I got a bit more worried when Tomas Gallo showed up.

“Director Alwyn, there have been five orders filed with the Federal Union Justiciary….” He inclined his head with a wry smile.

“What do they want us to stop broadcasting? Besides the truth, of course.” I motioned to the chair across the conference table from me.

He slipped into it. “Truth is a relative matter, as you know, ser.”

How well I knew that.

“The complaints allege that although UniComm has not broadcast any fact that is untrue, the presentation of facts and questions creates an impression that is inaccurate, and that such inaccuracy amounts to libel…. They also suggest that the Federal Union evidentiary standard be applied to potentially damaging material….
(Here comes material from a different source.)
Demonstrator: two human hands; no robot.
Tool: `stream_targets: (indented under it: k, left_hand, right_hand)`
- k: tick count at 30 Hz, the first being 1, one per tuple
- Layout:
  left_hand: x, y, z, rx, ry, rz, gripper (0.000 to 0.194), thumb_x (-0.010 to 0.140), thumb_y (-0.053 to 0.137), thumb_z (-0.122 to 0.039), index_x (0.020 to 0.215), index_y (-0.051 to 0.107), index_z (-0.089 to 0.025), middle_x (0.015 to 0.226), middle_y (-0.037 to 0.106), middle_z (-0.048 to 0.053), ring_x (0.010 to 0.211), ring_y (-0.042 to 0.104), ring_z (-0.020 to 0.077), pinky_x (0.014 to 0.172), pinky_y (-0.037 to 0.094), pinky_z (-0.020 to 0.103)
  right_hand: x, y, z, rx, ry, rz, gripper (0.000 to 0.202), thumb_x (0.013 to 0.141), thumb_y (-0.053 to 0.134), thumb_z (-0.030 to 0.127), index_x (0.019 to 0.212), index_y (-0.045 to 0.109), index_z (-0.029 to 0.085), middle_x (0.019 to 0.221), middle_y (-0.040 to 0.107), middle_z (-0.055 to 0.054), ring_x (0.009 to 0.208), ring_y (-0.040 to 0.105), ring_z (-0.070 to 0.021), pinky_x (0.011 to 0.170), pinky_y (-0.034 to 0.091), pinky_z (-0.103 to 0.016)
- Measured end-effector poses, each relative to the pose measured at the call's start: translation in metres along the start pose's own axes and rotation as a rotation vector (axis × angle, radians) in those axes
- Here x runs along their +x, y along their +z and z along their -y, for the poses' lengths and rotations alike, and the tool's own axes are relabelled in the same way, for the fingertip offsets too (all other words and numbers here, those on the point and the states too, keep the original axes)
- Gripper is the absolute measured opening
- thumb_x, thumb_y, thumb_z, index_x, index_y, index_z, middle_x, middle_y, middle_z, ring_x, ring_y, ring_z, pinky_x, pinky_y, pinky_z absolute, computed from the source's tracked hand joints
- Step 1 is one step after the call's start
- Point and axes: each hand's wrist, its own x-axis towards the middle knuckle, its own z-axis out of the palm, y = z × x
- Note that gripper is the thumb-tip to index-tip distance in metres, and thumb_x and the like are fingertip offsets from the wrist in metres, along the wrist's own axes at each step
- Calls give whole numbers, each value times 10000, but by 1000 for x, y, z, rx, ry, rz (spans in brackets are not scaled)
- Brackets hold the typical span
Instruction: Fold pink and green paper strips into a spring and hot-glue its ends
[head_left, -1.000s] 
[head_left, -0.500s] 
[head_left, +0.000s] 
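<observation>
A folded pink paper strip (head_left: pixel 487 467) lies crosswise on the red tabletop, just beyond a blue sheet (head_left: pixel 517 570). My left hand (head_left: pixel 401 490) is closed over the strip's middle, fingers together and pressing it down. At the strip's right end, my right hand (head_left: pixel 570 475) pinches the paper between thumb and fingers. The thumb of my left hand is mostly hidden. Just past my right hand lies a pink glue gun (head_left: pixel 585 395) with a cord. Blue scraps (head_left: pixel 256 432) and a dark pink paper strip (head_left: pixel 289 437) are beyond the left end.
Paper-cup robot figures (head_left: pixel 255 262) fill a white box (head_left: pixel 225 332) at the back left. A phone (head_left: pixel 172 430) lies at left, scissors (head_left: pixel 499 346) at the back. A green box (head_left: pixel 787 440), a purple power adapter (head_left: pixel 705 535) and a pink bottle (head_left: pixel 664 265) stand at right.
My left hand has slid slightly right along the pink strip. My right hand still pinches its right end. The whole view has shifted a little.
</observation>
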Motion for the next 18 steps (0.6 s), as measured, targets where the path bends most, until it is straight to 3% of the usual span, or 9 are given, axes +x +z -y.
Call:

“So…unless we can prove that they’ve done something wrong, hard enough to stand up before a good old pre-select advocate justicer, we can’t say it?”

“That’s what they want.”

“Can you counterfile, and suggest that their standard is absolutely correct, but that it should be applied to them? That is, a news and information system’s job is to question, and that we have every right to raise such questions until they meet the hard evidence standard in rebuttal?”

“I can try.”

“In the meantime, we’ll write some stories on that.”

“It is generally not a good idea to comment on pending judicial issues, ser.”
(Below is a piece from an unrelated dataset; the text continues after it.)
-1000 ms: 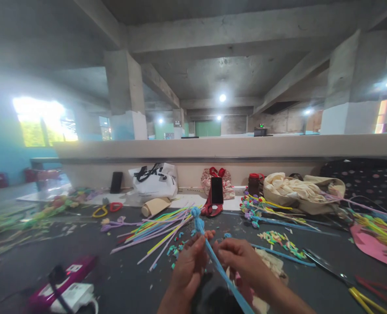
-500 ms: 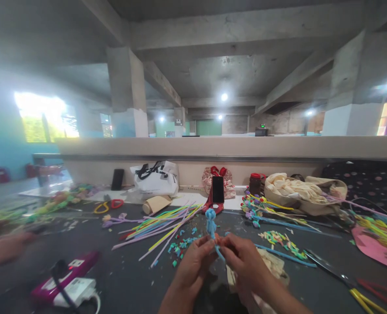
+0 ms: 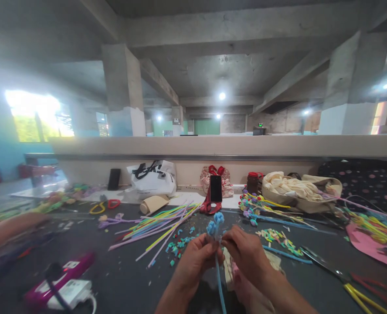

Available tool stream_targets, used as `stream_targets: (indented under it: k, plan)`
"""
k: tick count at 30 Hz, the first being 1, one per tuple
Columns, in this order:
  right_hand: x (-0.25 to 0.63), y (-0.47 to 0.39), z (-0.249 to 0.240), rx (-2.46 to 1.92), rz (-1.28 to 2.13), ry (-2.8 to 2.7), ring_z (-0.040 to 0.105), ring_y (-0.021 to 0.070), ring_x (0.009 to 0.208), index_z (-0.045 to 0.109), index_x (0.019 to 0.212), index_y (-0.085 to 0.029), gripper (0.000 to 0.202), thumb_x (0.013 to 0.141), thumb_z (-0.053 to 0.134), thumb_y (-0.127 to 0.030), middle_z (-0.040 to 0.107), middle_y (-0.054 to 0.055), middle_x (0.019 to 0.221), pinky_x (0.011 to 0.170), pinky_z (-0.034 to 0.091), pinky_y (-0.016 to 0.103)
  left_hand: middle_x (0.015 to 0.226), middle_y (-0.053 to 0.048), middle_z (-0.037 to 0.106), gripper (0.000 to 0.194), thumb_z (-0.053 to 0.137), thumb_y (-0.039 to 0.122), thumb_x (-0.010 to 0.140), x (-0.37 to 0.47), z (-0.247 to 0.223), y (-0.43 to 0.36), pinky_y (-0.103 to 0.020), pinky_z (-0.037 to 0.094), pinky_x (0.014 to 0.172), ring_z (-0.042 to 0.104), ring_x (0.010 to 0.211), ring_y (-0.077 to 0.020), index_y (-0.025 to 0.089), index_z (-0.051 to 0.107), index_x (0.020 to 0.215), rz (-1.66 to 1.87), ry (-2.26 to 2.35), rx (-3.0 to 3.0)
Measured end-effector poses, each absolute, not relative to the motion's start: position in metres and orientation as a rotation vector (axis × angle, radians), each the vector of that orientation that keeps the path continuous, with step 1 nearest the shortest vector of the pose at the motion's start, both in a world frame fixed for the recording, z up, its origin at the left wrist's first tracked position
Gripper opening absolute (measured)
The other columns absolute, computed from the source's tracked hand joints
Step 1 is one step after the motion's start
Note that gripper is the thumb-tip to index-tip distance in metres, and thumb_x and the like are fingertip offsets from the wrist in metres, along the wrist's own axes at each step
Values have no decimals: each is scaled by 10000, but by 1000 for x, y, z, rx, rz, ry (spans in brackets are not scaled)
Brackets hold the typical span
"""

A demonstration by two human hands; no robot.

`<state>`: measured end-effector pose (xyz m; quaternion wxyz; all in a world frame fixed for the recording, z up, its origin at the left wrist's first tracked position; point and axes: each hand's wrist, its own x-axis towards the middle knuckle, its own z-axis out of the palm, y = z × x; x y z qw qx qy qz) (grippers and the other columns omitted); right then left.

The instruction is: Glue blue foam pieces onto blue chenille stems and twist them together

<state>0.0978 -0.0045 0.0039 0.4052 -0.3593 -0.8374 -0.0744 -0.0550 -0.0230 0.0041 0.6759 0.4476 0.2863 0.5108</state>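
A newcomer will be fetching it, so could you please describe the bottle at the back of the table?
Find the long pale partition behind the dark table. In front of it, between the floral pouch and the beige bag, stands a small bottle. Its dark brown body and red lid set it apart from those soft neighbours.

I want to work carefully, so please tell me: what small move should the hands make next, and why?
Probably the right hand should gently press the blue curls together: they stand side by side, the left hand pinches the blue stem below, and the right hand is close.
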Motion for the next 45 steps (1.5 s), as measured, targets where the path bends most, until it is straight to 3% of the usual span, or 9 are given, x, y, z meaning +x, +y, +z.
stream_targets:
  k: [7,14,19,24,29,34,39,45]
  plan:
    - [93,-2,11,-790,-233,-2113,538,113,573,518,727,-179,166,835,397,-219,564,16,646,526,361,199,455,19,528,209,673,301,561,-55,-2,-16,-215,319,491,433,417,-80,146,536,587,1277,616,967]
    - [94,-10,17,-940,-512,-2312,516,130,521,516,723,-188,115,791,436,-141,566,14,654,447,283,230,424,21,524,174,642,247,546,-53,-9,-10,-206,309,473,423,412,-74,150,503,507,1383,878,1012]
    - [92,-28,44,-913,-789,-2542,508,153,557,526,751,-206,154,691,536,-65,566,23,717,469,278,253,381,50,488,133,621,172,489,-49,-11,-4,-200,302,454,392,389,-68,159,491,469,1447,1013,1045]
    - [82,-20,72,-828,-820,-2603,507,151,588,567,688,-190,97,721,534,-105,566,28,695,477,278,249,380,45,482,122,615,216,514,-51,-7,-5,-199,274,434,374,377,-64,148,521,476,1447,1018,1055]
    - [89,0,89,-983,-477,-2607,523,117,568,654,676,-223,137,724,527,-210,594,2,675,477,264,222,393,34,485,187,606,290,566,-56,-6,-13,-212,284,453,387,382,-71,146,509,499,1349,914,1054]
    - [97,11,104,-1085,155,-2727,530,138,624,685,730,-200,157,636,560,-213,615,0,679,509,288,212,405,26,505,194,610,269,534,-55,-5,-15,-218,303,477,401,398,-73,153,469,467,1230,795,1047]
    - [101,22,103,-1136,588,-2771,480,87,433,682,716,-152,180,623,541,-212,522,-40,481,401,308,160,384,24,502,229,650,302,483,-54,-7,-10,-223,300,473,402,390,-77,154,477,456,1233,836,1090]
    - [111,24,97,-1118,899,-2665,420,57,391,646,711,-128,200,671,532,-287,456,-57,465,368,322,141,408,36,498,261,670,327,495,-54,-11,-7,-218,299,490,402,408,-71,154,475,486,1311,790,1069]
“I am sure you’re generally right, Tomas, but in this specific case, I want the whole world to know that the PST types are effectively trying to shut down questioning of their actions and motives. If someone has the resources to suppress or avoid evidence, and you can’t even question their motives without the evidence you can’t get because it’s been suppressed, then, in effect, those who have the resources to suppress the evidence are outside the law, and can do anything they want so long as they can find a way to keep evidence from being found or produced.”

The general counsel winced. “I wouldn’t put it that way, Director Alwyn.”

“You wouldn’t, but I would,” I said with a laugh that was clearly forced-sounding, even to me. “And much as I hate it, you’d better consult with all those retained advocates we’re paying. See if one of them can come up with the kind of argument we want. Also, can you send me copies of the complaints against us? I’m sure those are public.”

“Yes, ser.”

“Good.” I might be able to do something with those complaints. Their very existence would suggest that the PST-related multis had a lot to hide. “I’ll be writing some things based on them, and we’ll need the outside counsel to vet them quickly.”

Gallo nodded, but with the expression of an advocate whose client was losing his mind—or his funds. He got up slowly. “I’ll see what we can do, ser.”

“Thank you.”

In the meantime, I needed to come up with the ideas for more stories. I hadn’t seen any public reaction yet, but I trusted the PST group’s reaction. If they were going to legal action so quickly, there was something there, and they felt they couldn’t wait it out.

“Majora…” I pulsed over the link. “Can you come up here? We need to figure out some more stories in each of the target series, and maybe yet another investigative angle.”

“I’ve already started work on some outlines. I’ll bring them.”

About half the time, if not more, she was ahead of me. We made a good team, and would make a better one, if we could make this plan work.